How many migrants have perished on the deserts of the nation's southwest will never be known, but since 1999, more than 2,300 bodies have been recovered. It is clear that since U.S. border policy emphasized closing off migrant choke points at urban crossings with more patrols and higher fencing, migrants have been driven to more perilous sojourns deeper in the deserts and far from any reliable source of water.
“What we fail to remember in this debate is the human aspect of immigration—that immigration is primarily about human beings, not economic or social issues,” said Bishop Eusebio Elizondo, auxiliary bishop of Seattle and chairman of the USCCB Committee on Migration. “Those who have died—and those deported each day—have the same value and innate God-given dignity as all persons, yet we ignore their suffering and their deaths.”
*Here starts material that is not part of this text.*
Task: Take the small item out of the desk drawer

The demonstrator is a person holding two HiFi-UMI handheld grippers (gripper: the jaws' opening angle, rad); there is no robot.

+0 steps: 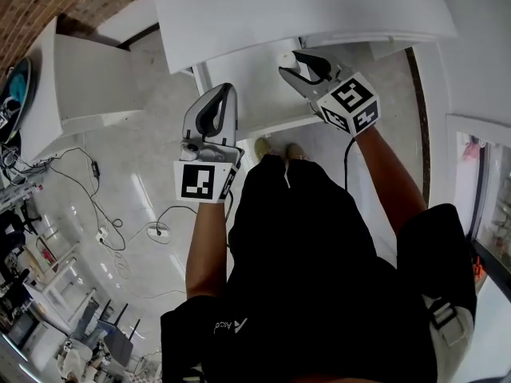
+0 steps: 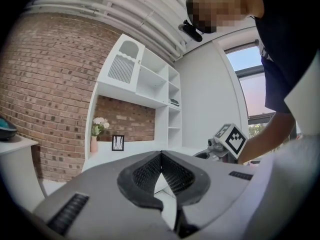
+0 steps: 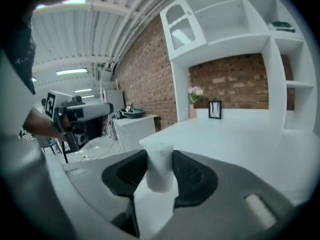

The trip follows the example of Pope Francis, who, in his first trip outside of Rome, traveled to the Italian island of Lampedusa to remember African migrants who died attempting to reach Europe. During that trip, Pope Francis spoke about the “globalization of indifference” toward migrants and decried the “throwaway culture” that disposes of human beings in the pursuit of wealth.
“The U.S.-Mexico border is our Lampedusa,” Bishop Elizondo said. “Migrants in this hemisphere try to reach it, but often die in the attempt.”
Bishop Elizondo continued: “We exhibit our own indifference when we minimize or ignore this suffering and death, as if these people are not worth our attention. It degrades us as a nation.”
The bishops on the USCCB Committee on Migration will be joined by Cardinal Seán O’Malley of Boston and several border bishops. Bishop Gerald Kicanas of Tucson, Arizona, will host the delegation.
“Hopefully by highlighting the harsh impact the system has on our fellow human beings, our elected officials will be moved to reform it,” Bishop Elizondo said.
The Mass will be celebrated at 9 a.m. followed by a press conference at 10:30 a.m. on April 1.
Illustration: A poster (courtesy of Humane Borders) details the locations of deaths on the desert, warning migrants in Mexico who may be considering a desert crossing: "Don't do it! There is not enough water! Don't take the risk!"